Before purchasing a diamond, the Four C’s are important to take into consideration. However, another unfortunate aspect of diamond buying consideration is the origin of the diamond. With popular movies, such as “Blood Diamonds” with Brad Pitt, and media coverage, most people are familiar with the term conflict or blood diamonds, and have at least a basic understanding of the concept. Blood diamonds are diamonds that are mined illegally by militia or terrorist groups who force anybody to mine them. Then, these diamonds are sold for the groups to buy guns. Also, anyone who refuses to mine the diamonds are either killed or tutored. These stones are generally mined in Africa. Although certain groups, including the United Nations, are working on better regulating diamonds so no blood diamonds are entered into the market, a small portion (less than 2% of diamonds sold) can be purchased. The Kimberly Process is a way to track diamonds at every part of production and when buying a diamond, you can ask to see its conflict-free certificate. If you are interested in helping these countries overcome such travesties, you can gain more information and even donate to the Brilliant Earth Non-Profit Fund.

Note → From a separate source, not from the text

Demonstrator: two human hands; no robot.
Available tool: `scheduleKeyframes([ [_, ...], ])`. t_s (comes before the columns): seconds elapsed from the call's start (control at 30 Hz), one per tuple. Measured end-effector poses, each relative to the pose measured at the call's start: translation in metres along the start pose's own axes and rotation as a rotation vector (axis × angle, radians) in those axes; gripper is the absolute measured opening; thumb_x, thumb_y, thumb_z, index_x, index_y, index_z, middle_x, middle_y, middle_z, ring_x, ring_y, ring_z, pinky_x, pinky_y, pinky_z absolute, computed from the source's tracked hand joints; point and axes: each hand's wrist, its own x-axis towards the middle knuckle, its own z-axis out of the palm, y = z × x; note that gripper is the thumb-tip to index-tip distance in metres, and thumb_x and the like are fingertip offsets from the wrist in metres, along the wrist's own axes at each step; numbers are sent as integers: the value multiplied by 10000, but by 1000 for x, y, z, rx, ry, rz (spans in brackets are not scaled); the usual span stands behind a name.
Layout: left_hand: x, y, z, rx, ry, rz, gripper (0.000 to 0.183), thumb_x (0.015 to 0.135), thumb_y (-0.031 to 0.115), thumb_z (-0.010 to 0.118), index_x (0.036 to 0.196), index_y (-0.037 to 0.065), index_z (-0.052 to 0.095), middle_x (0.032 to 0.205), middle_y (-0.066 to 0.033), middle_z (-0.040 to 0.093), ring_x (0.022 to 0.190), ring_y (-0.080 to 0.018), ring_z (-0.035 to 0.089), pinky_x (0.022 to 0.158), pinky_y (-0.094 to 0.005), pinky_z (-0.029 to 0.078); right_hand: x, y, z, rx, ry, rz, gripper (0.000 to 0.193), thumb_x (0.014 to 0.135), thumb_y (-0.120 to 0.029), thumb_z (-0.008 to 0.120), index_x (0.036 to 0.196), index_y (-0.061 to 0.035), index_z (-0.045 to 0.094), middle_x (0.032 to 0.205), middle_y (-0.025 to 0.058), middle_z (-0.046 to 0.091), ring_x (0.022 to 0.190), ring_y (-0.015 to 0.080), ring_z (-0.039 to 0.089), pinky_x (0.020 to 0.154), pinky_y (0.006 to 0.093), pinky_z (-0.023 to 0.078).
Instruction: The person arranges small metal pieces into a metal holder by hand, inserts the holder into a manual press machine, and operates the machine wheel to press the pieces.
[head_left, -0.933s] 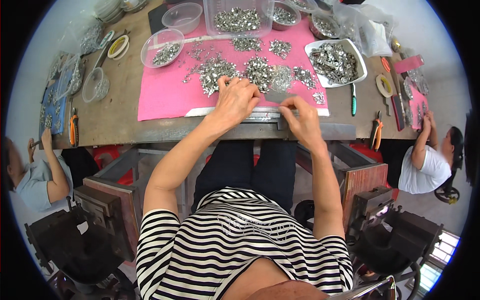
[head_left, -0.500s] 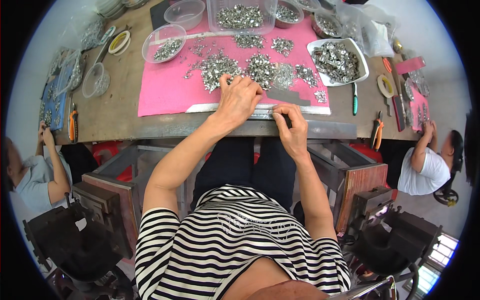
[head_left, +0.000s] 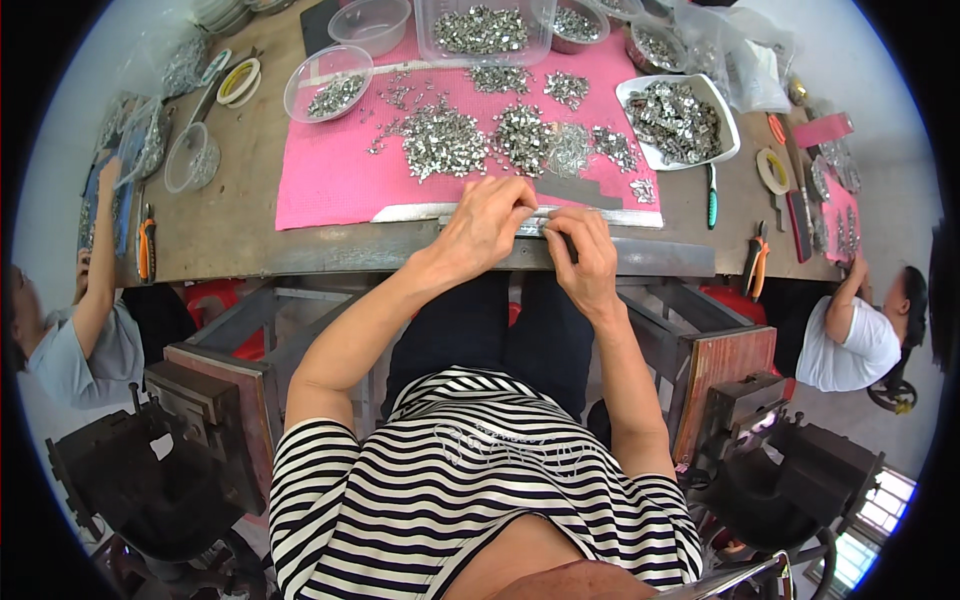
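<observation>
Okay, upper centre: my left hand [head_left: 488,222] and right hand [head_left: 583,252] are resting half-curled, hold unclear, at the strip [head_left: 530,228], looking stiff, best edge-gripped.

Black-&-off-white horiz.-striped fabric T-shirt [head_left: 350,510] w/ short, loose striped sleeves [head_left: 313,470] ending abv. the elbows. Pale thin-line outline print [head_left: 512,450] across the chest, & a rounded neckline w/ narrow dk. trim [head_left: 520,514]. Below: plain dk. navy or blk. cloth trousers [head_left: 450,340].
</observation>
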Motion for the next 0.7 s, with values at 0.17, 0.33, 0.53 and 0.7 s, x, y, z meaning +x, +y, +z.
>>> scheduleKeyframes([
  [0.17,-6,5,7,17,27,72,80,907,45,651,980,39,619,892,-102,581,865,-293,567,805,-406,421,-6,6,-6,110,-20,85,123,892,8,696,1015,2,695,993,107,704,928,253,664,824,341,504],
  [0.33,-7,2,10,28,54,118,114,876,15,667,976,28,615,919,-114,578,872,-317,558,806,-414,433,-11,13,-9,398,-18,417,133,993,-36,617,1058,29,714,1024,83,720,949,147,646,844,265,483],
  [0.53,-6,4,13,37,67,150,137,847,0,691,953,27,609,919,-108,576,869,-315,562,799,-422,435,-8,12,-9,367,40,357,108,965,-48,652,1034,-5,724,969,97,731,859,189,687,777,296,521],
  [0.7,-11,11,14,202,110,195,123,850,30,704,944,36,624,907,-98,578,846,-303,565,777,-413,442,-4,7,-12,299,34,334,102,942,-10,656,1024,2,714,986,103,720,875,195,682,786,299,517],
])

Another aspect of diamond controversy is illegal child labor. In some parts of Africa, small children are made to dig deep into small mines to retrieve diamonds because adults would not fit, while in some parts of India children are forced to work with the smaller diamonds because they have smaller hands and better eyes.
An alternative to conflict diamonds is conflict free diamonds that are mined in Canada. Another option is buying a different stone, such as a white sapphire, which looks almost identical to a diamond, is rated only one point below on the hardness scale, and is less than half the price of a real diamond. Synthetic and simulated diamonds are also other alternatives.